■ Task prompt:
Return only the lines of the listing below that run from the line with "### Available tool" through the line with "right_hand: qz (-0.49", both ends included, exactly as written.

■ Collected material:
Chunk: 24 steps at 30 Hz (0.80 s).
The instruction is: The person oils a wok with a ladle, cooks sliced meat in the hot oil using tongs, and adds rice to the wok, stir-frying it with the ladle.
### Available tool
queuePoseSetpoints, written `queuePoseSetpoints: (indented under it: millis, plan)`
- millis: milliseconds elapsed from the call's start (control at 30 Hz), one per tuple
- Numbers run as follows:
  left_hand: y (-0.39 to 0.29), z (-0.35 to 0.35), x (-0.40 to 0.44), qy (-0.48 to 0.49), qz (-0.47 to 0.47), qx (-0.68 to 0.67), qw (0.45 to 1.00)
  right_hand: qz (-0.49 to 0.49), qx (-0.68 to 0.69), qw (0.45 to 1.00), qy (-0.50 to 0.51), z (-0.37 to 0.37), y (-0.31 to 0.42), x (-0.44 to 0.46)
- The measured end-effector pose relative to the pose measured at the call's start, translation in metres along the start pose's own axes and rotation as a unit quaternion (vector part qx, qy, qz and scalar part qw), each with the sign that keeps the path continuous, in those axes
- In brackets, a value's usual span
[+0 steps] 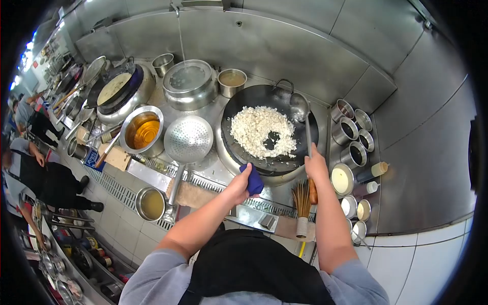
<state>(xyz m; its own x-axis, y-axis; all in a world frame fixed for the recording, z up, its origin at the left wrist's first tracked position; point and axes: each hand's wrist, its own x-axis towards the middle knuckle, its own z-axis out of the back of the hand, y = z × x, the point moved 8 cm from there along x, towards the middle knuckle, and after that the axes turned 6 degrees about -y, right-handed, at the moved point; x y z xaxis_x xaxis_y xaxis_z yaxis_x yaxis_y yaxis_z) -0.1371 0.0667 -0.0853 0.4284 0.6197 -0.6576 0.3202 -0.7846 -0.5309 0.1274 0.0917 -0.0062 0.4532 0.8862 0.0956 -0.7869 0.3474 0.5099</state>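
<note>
Right hand point(316, 165) closed round the ladle point(300, 107) handle; left hand point(243, 187) clamped on blue cloth point(253, 180) at the near rim of the wok point(239, 109). Ladle bowl lay far right inside, beside white grains point(256, 127).

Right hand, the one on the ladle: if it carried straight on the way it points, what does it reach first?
The right hand would probably meet the near right rim of the wok first; its height above that rim is unclear, so it might pass over.
</note>
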Motion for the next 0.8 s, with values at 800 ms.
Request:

■ Solution for this problem:
### Available tool
queuePoseSetpoints, written `queuePoseSetpoints: (indented under it: millis, plan)`
- millis: milliseconds elapsed from the call's start (control at 30 Hz), one per tuple
- Numbers run as follows:
  left_hand: y (-0.39 to 0.29), z (-0.35 to 0.35), x (-0.40 to 0.44), qy (-0.48 to 0.49), qz (-0.47 to 0.47), qx (-0.68 to 0.67), qw (0.45 to 1.00)
  right_hand: qz (-0.49 to 0.49), qx (-0.68 to 0.69), qw (0.45 to 1.00), qy (-0.50 to 0.51), z (-0.37 to 0.37), y (-0.31 to 0.42), x (-0.44 to 0.46)

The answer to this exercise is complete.